Keyifli okumalar. Lütfen oy ve yorum bırakmayı unutmayın ❄️
15. Bölüm: Sokak Lambası
Karya'nın Ağzından
Gecenin bir saati, gözlerim pencerede. Onu bekliyorum saatlerdir, gelmesini ve söz verdiği gibi bedenimi şu tutsaklıktan çekip kurtarmasını istiyorum. Hiç bu kadar yalnız hissetmemiştim kendimi, bir çöp torbası gibi kenara itilmiş ve dışlanmış... Babam odaların ardına sakladığında bile bir nebze değerli gibiydim. Şimdi öyle yalnızım ki, herkes gitmişken geleceğine inandığım tek kişi var.
Deniz...
Yerimden kalkıp huzursuzca dolanıyorum odada, üzerimde gece elbisem, kimse gideceğimi anlamasın diye giydim. Altına kalın bir şeyler giydim, hava dışarıda soğuk gibi. En azından pencereden öyle görünüyor, kar yağmaya ve yağmaya devam ediyor.

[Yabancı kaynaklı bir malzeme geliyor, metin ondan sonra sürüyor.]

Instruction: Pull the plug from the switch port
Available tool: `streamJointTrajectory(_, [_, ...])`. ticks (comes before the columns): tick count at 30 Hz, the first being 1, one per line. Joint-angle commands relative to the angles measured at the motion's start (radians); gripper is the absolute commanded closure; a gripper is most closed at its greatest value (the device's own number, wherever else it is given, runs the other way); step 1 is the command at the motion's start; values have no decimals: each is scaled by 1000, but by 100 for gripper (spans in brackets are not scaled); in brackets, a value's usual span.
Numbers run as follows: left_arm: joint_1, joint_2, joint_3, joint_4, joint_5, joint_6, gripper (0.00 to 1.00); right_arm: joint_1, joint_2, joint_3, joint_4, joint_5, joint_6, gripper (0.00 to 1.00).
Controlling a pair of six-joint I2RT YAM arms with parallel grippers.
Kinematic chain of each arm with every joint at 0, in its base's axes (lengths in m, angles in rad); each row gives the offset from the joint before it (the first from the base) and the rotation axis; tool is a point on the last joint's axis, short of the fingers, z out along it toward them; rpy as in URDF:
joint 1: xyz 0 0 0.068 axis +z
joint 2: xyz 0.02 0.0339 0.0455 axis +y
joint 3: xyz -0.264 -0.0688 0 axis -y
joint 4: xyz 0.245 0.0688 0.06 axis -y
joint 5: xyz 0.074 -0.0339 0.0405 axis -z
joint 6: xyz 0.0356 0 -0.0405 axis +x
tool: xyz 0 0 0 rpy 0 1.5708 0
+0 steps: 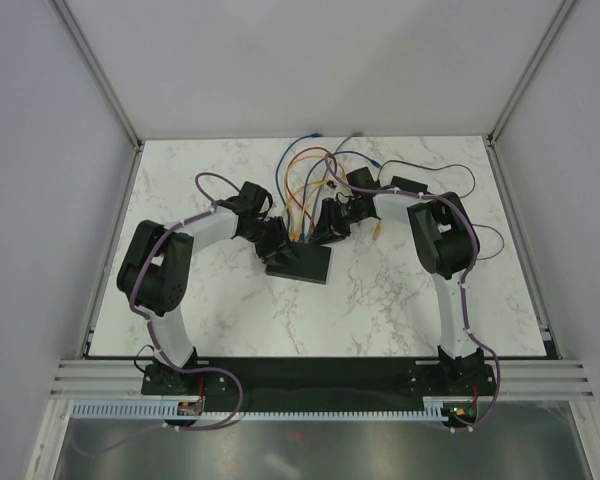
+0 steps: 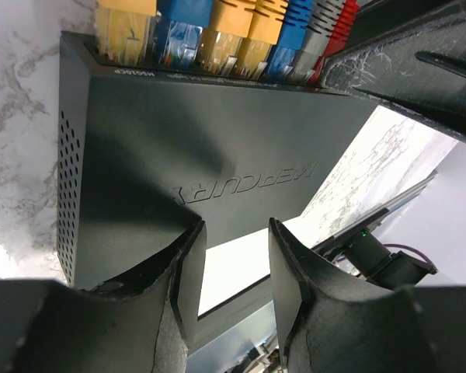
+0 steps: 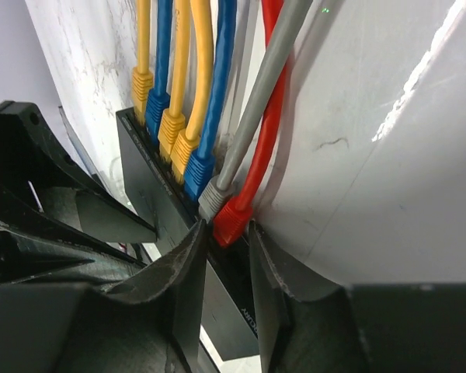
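Marble table (image 1: 400,300); left gripper (image 2: 234,230) parted over switch (image 2: 217,140); right gripper (image 3: 227,237) astride plug (image 3: 233,216), grip unclear

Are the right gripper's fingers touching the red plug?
Cannot tell. Right wrist view shows the red plug between the fingers, but neither contact nor gap is plain.

Both sides folded inward, wrists almost nose to nose.
The left arm (image 1: 160,265) and right arm (image 1: 442,240) bend at the elbow toward the middle; the left gripper (image 2: 235,227) and right gripper (image 3: 227,227) each show jaws narrowly parted.
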Motion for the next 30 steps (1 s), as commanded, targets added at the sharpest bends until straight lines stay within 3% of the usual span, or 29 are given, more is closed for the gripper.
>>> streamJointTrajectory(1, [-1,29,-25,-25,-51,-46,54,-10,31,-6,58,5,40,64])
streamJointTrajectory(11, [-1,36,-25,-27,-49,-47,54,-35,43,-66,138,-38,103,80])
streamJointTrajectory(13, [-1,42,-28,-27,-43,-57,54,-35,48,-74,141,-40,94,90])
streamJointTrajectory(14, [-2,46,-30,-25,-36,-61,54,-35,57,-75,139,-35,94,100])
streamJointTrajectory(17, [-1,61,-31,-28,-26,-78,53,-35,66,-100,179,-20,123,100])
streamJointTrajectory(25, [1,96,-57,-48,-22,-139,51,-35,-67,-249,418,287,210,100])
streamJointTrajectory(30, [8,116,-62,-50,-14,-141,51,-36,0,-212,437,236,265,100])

Tam odanın ortasındayken küçük bir hareketlilik fark ediyorum. Pencerenin pervazına koşar adımlarla atıyorum kendimi. Saatlerdir bekliyorum onu, saatlerdir. Ve şimdi burada, bu pencerenin altında duruyor. Toplamış olduğum eşyalarımı küçük bir çantaya koymuştum, o çantayı sol elime alıp sağ elimle de yavaşça pencereyi aralıyorum. Bir an geriye dönüp kapının altındaki aralıkta göz gezdiriyorum. Kimsenin gelmiyor olduğuna emin olduktan sonra çantamı aşağı atıyorum. Terk ediyorum burayı, beni görmezden gelen insanları ve korunması gereken küçük bir çocuk olduğumu düşünenleri geride bırakıyorum. Onlar beni geride bıraktılar, ben de arkama bakmamak için söz verdim kendime.

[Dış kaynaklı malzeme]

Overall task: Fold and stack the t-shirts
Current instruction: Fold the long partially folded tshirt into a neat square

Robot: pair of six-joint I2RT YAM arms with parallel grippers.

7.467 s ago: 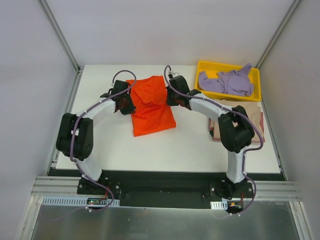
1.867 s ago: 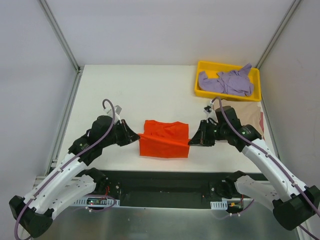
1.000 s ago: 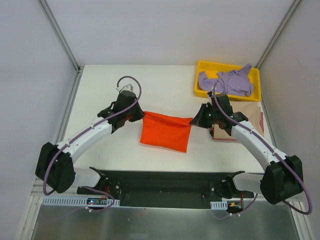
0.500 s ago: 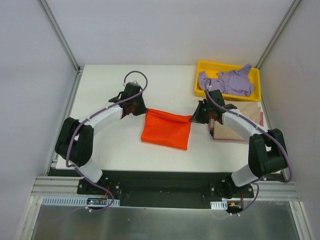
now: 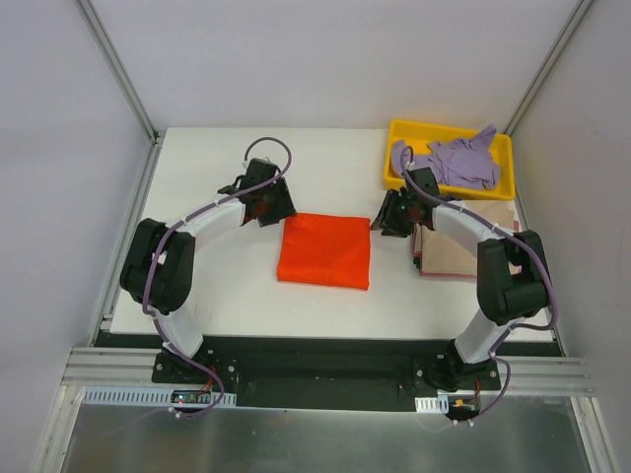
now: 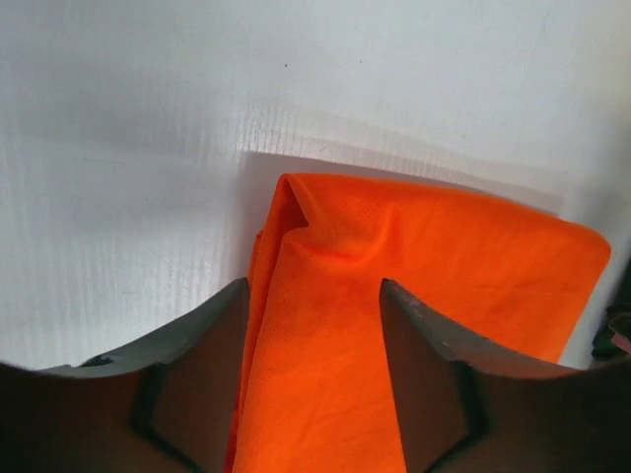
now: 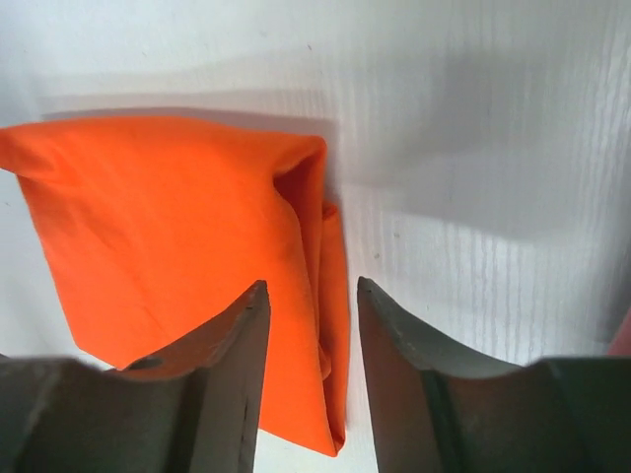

Aşağı indiğimde ''Emin misin?'' diye soruyor Deniz. Onun gözlerinde gördüğüm sevgiyi başka hiçbir yerde görmedim, yine de bazen öyle donuk görünüyor ki gözlerime. Bu da o anlardan biri, tereddüt hissediyorum sanki.
''Evet, eminim.'' diyorum duygularımı göstermeden. ''gidelim lütfen.''
Bakışlarındaki kararlı adam çıkıyor ortaya, son defa birkaç metre yüksekte duran pencereye bakıyor. Hemen sonra sıkıca tutuyor elimden. Çok güçlü elleri var, teni bir duvar gibi. Bense kavanozun içinde büyütülmüş küçük siyah bir gül gibiyim. Kendimi öyle kırılmaya yakın hissediyorum ki, o beni tutuyor her defasında.

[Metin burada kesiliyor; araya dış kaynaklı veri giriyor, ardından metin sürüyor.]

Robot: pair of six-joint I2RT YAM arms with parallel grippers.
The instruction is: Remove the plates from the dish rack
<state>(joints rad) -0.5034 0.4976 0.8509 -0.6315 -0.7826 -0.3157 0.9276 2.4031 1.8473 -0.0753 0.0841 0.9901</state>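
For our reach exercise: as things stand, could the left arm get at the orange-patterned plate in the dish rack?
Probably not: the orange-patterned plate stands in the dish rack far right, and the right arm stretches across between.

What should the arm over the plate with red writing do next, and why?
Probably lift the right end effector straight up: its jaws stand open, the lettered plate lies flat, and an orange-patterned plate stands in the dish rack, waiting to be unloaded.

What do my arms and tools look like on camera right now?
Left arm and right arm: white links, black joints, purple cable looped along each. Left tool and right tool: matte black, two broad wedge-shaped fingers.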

Belki de onu bu yüzden seviyorum.
''Her şeyi bırakıp benimle geliyorsun,'' diyor yanımda yürürken. Çantamı sıkıca tutmuş, bakışları hep dikkatle çevrede dolaşıyor, sanki tetikte olmak için doğmuş gibi. ''ben de seni hayatım pahasına koruyacağım.''
Başımı kaldırıp ona bakıyorum, hemen tepede kocaman ve sapsarı bir dolunay var. Deniz'in zaten güzel olan yüzü, bu dolunay ile birlikte kutsal bir hal almış sanki. Tertemiz cildi ve insanı deliye döndüren o bakışları bu gece farklı. ''söz veriyorum,'' diye devam ediyor.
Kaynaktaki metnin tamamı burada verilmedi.